As with other concurrency control issues that involve the interaction of update and retrieval transactions, the phantom read problem can be solved by preventing the insertion of the new row at time 2 or preventing the report transaction from completing at time 3 because the needed data have been changed.

Solution #1: Classic Locking

Locking is a method for giving a transaction control over some part of a database. It is the most widely used concurrency control practice today.
The portion of the database locked (the granularity of the lock) varies from one DBMS to another and depends to some extent on exactly what type of operation is being performed. The granularity can vary from a single row in a table to the entire database, although locking of single tables is very common.

Write or Exclusive Locks

To handle lost updates with locking, we need to prevent other transactions from accessing the data viewed by an update transaction because there is the possibility that the update transaction will modify everything it has retrieved.
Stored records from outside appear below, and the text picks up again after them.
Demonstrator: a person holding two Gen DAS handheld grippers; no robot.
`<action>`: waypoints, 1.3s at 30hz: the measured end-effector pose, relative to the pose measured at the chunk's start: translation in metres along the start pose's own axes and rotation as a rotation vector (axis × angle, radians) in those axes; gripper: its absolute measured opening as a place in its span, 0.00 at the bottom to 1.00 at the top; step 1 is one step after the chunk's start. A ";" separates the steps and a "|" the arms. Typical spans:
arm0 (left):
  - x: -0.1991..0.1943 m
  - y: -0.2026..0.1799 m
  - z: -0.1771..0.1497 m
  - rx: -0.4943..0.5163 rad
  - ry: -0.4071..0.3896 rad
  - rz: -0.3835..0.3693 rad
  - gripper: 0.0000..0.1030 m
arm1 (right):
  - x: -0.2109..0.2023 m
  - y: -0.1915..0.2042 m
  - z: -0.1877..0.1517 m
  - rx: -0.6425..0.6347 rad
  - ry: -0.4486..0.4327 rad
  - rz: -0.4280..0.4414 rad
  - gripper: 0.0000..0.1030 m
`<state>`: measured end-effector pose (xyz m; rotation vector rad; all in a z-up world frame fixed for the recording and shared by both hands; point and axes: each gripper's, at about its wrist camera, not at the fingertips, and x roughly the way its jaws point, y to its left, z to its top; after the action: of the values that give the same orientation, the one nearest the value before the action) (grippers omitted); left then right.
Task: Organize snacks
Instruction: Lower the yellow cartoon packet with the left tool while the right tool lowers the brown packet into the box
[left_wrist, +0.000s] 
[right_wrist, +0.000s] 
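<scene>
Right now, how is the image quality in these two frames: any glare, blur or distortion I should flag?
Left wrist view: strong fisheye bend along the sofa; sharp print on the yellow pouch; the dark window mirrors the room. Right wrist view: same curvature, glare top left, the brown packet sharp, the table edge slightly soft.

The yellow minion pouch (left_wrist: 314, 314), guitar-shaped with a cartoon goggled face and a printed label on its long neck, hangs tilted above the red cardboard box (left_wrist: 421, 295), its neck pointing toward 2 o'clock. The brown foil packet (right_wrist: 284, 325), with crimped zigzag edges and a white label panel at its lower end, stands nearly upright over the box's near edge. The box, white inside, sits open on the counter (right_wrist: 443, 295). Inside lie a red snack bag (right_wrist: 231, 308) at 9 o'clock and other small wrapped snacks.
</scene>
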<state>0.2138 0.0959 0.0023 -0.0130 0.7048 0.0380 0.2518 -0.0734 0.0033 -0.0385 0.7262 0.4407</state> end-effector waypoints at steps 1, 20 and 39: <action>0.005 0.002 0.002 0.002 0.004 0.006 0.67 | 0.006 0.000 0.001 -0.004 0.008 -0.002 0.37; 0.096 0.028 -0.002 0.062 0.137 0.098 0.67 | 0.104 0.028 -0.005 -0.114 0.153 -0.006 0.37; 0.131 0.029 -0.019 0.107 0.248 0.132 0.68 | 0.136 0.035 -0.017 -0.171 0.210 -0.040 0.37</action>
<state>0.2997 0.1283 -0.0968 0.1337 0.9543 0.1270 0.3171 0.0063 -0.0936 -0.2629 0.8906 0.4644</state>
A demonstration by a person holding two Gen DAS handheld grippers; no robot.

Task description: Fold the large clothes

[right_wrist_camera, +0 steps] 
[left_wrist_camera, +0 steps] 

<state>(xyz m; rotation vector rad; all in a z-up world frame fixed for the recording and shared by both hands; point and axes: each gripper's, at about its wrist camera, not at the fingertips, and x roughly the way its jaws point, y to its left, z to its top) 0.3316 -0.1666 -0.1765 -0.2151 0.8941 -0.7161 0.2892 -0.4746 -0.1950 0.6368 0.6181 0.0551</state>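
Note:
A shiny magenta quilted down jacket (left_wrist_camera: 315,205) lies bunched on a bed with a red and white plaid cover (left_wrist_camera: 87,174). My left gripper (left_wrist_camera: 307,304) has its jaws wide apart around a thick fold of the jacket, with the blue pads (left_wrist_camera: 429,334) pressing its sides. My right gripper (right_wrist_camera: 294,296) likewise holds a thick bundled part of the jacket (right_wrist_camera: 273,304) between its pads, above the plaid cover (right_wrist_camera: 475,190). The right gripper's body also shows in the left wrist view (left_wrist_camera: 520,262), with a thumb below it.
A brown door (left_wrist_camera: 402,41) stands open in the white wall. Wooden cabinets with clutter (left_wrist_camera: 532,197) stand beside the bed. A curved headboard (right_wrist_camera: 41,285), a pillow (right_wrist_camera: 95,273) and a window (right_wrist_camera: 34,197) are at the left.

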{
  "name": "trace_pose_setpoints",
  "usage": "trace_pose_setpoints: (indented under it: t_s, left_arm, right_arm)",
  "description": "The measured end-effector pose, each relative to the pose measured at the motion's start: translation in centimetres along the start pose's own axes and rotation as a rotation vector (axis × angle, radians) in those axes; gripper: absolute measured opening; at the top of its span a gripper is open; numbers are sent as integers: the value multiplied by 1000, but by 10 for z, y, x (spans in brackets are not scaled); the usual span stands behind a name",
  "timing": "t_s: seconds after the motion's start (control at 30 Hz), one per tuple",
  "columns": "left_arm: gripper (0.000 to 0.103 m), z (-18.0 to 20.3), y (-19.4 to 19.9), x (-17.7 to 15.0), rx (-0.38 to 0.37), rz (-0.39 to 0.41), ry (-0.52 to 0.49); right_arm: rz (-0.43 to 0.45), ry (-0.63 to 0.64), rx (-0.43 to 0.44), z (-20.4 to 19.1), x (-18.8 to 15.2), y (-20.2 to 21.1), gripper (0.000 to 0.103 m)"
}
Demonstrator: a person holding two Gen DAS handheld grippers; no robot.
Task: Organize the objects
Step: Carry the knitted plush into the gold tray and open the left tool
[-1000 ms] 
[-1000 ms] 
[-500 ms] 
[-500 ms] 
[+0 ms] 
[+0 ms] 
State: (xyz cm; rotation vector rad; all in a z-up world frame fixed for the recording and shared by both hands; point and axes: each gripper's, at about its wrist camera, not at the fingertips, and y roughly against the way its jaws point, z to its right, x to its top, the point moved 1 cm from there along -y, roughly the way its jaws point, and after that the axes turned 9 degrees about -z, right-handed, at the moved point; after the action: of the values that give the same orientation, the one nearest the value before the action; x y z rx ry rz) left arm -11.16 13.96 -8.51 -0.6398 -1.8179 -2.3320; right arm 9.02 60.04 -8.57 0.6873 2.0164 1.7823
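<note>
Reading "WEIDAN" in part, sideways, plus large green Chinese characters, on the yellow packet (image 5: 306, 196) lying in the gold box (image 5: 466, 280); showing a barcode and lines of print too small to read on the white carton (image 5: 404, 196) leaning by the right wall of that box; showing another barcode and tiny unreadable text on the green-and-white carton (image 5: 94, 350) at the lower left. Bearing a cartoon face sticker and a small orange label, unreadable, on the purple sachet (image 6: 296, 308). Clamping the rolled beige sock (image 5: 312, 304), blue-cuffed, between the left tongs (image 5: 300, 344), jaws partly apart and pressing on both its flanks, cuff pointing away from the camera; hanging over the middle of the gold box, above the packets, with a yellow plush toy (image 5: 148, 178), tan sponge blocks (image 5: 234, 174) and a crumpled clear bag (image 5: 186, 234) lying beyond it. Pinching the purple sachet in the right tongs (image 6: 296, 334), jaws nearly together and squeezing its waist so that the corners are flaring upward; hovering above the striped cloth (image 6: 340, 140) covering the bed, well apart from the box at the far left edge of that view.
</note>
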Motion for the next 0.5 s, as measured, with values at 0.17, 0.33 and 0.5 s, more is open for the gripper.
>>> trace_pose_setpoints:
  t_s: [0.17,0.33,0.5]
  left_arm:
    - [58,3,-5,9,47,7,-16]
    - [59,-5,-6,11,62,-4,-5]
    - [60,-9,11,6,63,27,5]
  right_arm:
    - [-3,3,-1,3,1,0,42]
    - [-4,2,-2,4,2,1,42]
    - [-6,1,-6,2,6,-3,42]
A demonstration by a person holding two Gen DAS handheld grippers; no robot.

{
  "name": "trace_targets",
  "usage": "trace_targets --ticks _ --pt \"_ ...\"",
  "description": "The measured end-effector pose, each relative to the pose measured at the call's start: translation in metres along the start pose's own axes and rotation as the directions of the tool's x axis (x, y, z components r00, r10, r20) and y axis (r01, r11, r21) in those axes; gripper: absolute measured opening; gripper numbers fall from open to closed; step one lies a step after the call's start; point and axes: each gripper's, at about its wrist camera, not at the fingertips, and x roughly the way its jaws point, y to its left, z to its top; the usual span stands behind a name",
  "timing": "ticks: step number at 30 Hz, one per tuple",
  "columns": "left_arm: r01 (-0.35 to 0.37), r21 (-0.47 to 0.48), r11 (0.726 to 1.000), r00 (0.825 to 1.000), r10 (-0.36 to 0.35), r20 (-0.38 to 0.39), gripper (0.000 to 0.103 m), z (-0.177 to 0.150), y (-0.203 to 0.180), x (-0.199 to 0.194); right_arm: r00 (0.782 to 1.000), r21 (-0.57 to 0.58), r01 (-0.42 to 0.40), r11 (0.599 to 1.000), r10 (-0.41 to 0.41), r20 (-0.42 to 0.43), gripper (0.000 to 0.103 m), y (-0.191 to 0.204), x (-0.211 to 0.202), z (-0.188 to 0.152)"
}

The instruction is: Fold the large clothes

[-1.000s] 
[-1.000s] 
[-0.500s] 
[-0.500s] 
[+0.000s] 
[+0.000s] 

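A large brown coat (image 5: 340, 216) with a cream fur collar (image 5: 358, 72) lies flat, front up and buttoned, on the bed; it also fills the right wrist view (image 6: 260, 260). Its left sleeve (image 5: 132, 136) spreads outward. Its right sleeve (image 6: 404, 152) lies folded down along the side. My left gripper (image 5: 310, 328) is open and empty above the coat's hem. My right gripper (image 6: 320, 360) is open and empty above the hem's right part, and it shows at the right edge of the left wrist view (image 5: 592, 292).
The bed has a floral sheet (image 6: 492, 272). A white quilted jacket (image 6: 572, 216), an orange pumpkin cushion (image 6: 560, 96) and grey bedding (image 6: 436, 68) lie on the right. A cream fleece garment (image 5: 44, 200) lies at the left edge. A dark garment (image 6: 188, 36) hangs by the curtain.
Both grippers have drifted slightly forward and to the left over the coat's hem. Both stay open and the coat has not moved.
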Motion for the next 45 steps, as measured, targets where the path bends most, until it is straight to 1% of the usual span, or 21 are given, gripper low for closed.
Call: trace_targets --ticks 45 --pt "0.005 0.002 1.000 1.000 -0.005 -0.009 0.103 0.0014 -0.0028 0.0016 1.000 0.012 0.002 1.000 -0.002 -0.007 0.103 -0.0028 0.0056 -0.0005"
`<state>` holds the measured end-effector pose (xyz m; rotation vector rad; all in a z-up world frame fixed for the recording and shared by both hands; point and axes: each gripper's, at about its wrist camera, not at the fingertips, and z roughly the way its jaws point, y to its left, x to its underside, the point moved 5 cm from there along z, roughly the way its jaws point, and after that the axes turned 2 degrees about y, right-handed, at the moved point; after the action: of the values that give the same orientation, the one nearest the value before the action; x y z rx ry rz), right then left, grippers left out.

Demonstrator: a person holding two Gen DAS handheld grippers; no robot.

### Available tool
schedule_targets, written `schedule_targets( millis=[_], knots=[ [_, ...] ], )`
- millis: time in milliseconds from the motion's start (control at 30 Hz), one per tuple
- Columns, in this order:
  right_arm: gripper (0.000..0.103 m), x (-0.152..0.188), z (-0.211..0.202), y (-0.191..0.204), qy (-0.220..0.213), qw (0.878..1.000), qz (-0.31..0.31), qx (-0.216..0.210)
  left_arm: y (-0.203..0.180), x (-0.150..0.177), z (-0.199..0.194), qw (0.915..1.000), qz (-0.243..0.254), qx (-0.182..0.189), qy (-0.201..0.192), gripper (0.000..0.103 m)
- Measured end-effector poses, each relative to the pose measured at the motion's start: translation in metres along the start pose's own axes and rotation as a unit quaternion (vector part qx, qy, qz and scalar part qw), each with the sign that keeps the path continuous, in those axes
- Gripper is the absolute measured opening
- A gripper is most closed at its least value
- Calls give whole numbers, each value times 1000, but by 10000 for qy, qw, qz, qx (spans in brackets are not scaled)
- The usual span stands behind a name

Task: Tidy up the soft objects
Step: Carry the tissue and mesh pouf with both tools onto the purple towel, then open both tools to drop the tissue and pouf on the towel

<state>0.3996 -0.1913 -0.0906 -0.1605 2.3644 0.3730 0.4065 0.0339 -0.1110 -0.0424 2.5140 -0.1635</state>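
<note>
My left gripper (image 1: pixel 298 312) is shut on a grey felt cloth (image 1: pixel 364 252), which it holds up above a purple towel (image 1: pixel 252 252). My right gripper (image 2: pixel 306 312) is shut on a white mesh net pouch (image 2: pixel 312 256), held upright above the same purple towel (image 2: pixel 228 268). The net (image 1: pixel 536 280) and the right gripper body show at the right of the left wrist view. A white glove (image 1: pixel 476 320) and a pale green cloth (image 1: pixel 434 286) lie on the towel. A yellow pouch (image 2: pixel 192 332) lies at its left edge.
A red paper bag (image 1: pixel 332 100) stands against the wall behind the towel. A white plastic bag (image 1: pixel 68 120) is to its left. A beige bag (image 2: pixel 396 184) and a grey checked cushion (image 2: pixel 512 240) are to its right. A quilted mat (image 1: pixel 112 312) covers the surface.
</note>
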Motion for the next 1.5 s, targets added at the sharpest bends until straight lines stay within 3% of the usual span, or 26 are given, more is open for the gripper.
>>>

Operation of Write/Exclusive Locks

The strongest type of lock is an exclusive lock (also known as a write lock). A transaction is given a write lock on a data element when it retrieves that element. Then, by definition, no other transaction can obtain a lock on that element until the transaction holding the write lock releases its lock. If a transaction needs a piece of data locked by another transaction, it must wait until it can obtain the needed lock.
To see how this solves the lost update at the West Side Community Center, look at Figure 22.9. At time 1, the first staff member queries the database to see how many posters are on hand. She not only sees that there are no posters, but her transaction also receives an exclusive lock on the poster data. Now when staff member 2’s transaction attempts to query the database, the transaction must wait because it can’t obtain the lock it needs to proceed. (Transaction 1 already holds the single possible write lock.)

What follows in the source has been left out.